* Excerpts from a dataset *
****
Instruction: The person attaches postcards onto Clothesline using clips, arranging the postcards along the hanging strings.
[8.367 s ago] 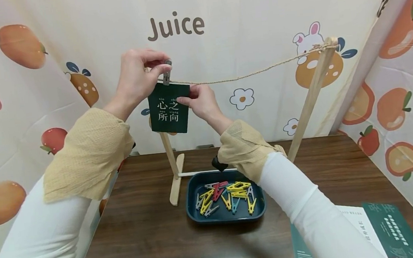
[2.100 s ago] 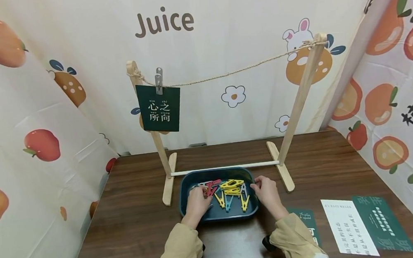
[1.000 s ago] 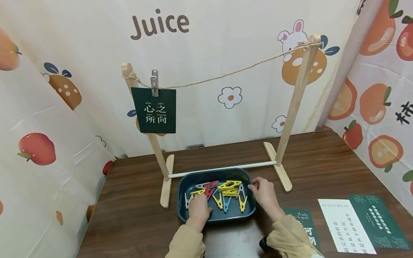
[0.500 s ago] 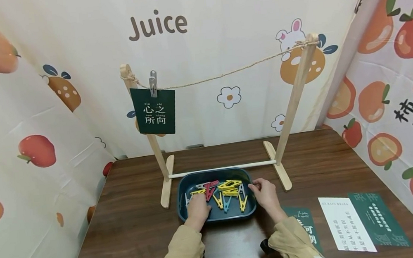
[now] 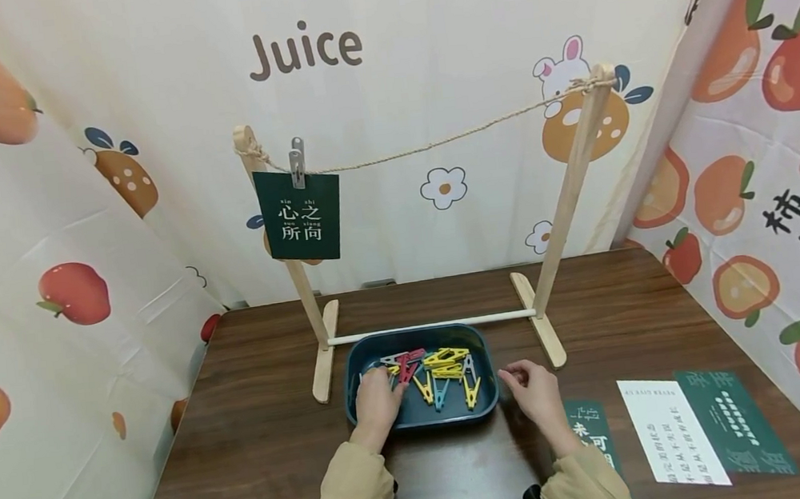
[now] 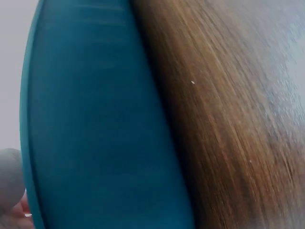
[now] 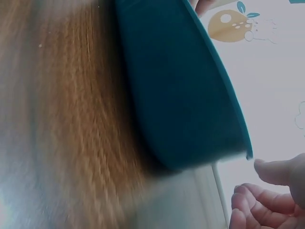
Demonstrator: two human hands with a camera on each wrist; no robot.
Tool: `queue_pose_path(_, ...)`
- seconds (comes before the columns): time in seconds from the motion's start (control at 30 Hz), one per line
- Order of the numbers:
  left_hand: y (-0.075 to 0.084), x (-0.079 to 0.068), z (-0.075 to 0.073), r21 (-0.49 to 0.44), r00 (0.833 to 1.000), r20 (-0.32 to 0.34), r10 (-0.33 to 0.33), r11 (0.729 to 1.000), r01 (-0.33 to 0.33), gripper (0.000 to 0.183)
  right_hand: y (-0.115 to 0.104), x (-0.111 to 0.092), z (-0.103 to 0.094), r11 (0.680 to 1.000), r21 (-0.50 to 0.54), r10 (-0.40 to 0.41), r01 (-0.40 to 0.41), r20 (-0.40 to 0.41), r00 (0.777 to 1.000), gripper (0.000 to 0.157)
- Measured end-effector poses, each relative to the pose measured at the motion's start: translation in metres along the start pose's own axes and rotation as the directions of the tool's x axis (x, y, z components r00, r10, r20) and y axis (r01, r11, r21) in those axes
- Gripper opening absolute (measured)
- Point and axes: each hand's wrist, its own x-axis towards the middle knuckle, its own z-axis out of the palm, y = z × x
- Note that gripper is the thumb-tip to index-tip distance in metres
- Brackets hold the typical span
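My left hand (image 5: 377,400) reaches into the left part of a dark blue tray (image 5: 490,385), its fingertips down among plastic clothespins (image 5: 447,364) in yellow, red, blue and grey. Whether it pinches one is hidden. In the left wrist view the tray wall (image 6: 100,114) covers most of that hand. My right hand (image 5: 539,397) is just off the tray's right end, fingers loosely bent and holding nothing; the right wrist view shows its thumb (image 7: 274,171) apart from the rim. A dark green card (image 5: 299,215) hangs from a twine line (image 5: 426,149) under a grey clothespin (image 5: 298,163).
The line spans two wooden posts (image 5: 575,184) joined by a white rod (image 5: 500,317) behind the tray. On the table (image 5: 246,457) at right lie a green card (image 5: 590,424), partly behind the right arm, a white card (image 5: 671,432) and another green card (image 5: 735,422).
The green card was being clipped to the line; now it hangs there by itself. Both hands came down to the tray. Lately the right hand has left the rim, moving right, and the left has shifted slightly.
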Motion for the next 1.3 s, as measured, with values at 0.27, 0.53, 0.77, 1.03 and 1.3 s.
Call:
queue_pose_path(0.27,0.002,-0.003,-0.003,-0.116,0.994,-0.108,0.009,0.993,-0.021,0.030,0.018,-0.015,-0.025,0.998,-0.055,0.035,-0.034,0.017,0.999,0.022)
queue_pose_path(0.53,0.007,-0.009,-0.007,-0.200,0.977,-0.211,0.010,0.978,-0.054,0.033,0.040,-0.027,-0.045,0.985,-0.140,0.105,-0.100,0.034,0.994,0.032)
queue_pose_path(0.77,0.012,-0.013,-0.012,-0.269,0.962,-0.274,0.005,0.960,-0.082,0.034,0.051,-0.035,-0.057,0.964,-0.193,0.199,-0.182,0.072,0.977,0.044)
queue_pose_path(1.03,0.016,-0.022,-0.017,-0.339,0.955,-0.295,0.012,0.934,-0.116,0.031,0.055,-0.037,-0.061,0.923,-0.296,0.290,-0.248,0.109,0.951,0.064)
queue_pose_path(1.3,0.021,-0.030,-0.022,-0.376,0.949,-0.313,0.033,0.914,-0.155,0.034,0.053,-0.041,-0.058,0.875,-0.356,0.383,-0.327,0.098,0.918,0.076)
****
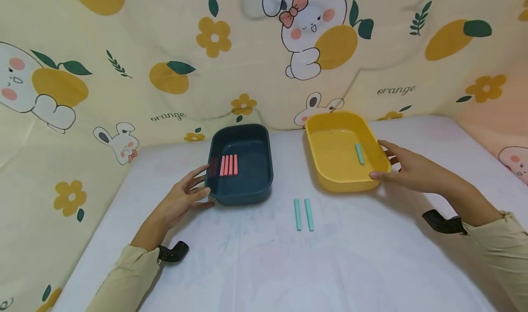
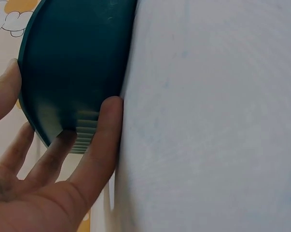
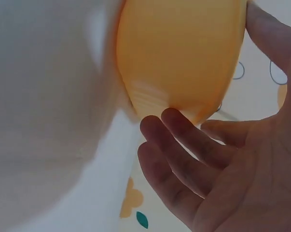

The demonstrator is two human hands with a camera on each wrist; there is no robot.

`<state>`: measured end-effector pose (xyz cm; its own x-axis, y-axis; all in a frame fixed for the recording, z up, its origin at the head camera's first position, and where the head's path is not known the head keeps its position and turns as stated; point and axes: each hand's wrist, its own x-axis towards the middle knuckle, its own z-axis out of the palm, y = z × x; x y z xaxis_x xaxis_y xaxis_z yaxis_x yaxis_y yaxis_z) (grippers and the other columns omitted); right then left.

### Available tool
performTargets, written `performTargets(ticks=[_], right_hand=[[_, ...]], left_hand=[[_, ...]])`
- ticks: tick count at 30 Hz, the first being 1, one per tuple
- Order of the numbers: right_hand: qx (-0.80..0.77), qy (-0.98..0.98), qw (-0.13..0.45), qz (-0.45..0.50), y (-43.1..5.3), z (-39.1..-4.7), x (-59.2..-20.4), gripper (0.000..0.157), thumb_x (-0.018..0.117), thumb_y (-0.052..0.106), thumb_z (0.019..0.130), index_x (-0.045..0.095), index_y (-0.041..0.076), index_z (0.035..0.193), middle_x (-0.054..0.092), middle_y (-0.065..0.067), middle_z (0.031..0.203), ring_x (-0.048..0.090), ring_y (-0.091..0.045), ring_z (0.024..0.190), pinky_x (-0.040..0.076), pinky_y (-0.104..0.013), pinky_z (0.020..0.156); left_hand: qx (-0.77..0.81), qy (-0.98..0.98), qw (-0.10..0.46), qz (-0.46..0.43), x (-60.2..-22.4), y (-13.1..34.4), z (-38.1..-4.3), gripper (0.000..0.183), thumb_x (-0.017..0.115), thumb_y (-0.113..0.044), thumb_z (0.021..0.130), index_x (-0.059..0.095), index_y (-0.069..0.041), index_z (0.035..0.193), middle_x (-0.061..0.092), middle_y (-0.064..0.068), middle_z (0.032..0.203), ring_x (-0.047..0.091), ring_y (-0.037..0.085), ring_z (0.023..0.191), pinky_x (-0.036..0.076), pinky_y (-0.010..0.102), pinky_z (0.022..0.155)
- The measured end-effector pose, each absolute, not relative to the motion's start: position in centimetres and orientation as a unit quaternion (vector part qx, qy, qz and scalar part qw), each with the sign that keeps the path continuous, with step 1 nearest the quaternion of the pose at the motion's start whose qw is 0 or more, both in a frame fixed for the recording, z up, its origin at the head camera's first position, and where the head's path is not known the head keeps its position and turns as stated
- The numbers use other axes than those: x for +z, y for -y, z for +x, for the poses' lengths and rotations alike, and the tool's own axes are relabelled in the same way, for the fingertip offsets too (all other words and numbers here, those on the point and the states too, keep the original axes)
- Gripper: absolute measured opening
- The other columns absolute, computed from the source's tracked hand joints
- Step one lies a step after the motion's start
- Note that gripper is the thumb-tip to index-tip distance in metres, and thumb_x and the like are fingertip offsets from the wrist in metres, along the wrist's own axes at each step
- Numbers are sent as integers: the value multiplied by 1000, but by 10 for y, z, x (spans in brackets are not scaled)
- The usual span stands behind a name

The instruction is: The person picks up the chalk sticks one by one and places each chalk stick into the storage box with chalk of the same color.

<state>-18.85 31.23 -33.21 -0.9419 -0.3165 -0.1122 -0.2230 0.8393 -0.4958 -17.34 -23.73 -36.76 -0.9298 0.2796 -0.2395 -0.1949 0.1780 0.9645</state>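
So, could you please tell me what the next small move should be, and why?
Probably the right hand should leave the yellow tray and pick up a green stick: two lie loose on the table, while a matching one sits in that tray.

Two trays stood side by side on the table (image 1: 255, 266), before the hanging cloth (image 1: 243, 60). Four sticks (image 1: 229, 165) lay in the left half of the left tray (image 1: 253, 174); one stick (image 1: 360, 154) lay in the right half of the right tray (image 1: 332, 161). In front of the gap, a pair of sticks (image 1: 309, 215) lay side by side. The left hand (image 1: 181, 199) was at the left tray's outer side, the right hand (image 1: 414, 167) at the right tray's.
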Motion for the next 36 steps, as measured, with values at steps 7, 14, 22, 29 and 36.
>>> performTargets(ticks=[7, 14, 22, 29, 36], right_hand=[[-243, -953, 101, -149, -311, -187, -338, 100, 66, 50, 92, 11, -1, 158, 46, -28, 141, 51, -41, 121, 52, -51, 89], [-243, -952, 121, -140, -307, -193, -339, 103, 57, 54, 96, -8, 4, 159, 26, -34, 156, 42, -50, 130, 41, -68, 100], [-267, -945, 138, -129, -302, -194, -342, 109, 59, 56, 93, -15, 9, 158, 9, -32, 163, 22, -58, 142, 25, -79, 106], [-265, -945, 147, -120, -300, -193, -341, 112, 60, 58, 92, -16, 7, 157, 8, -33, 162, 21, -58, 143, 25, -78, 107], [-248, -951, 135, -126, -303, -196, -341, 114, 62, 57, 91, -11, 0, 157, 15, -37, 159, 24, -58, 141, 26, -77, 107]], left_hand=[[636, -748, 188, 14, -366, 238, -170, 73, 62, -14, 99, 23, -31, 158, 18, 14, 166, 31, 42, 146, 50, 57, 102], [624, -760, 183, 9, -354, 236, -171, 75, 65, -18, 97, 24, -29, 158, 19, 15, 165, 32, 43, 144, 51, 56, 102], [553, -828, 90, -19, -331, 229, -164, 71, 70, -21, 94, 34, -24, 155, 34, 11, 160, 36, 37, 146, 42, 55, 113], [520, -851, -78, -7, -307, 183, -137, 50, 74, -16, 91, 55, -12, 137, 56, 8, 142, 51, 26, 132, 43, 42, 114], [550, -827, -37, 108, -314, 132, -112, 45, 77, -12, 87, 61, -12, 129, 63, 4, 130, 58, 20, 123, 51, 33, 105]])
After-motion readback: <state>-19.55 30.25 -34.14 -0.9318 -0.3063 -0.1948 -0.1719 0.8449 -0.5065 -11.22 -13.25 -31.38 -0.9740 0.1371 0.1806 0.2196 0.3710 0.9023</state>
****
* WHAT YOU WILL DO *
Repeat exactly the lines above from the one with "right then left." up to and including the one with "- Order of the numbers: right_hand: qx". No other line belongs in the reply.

* ANSWER BELOW *
`<state>`: measured end-effector pose (xyz cm; its own x-axis, y-axis; all in a frame fixed for the recording, z up, its origin at the head camera's first position, and where the head's path is not known the head keeps its position and turns as stated; point and axes: each hand's wrist, its own x-axis towards the middle knuckle, its own z-axis out of the palm, y = z × x; x y z xaxis_x xaxis_y xaxis_z yaxis_x yaxis_y yaxis_z) (grippers and the other columns omitted); right then left.

### Available tool
performTargets, written `performTargets(ticks=[_], right_hand=[[_, ...]], left_hand=[[_, ...]])`
- ticks: tick count at 30 Hz, the first being 1, one per tuple
- Order of the numbers: right_hand: qx (-0.80..0.77), qy (-0.98..0.98), qw (-0.13..0.45), qz (-0.45..0.50), y (-43.1..5.3), z (-39.1..-4.7), x (-59.2..-20.4), gripper (0.000..0.157), thumb_x (-0.018..0.117), thumb_y (-0.052..0.106), thumb_z (0.019..0.130), index_x (-0.045..0.095), index_y (-0.041..0.076), index_z (0.035..0.193), middle_x (-0.054..0.092), middle_y (-0.065..0.067), middle_z (0.031..0.203), ring_x (-0.048..0.090), ring_y (-0.091..0.045), ring_z (0.024..0.190), pinky_x (-0.040..0.076), pinky_y (-0.104..0.013), pinky_z (0.020..0.156); left_hand: qx (-0.77..0.81), qy (-0.98..0.98), qw (-0.10..0.46), qz (-0.46..0.43), x (-60.2..-22.4), y (-13.1..34.4), z (-38.1..-4.3), gripper (0.000..0.183), thumb_x (-0.017..0.115), thumb_y (-0.113..0.044), thumb_z (0.021..0.130), index_x (-0.059..0.095), index_y (-0.069..0.041), index_z (0.035..0.193), middle_x (-0.061..0.092), middle_y (-0.064..0.068), middle_z (0.032..0.203), ring_x (-0.047..0.091), ring_y (-0.037..0.085), ring_z (0.023..0.191), pinky_x (-0.036..0.076), pinky_y (-0.010..0.102), pinky_z (0.022..0.155)

No more work is left in this exercise.